▸ **Exercise goal**:
Using the data below, output the first line and every line after it up to and including the line containing "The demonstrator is", exactly as written and with nothing added.

▸ **The data**:
____
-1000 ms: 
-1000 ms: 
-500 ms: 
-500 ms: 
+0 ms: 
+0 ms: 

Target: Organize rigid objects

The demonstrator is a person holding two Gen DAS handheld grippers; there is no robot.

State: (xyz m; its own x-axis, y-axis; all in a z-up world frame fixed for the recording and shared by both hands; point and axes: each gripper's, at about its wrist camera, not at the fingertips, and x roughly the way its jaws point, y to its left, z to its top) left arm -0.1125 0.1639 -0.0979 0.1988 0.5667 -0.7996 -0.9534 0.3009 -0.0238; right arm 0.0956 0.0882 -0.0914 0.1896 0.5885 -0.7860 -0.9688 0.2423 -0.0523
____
▸ **Task output**:
-1000 ms: 
-1000 ms: 
-500 ms: 
-500 ms: 
+0 ms: 
+0 ms: 

Target: Organize rigid objects

The demonstrator is a person holding two Gen DAS handheld grippers; there is no robot.

What precedes this is the full answer.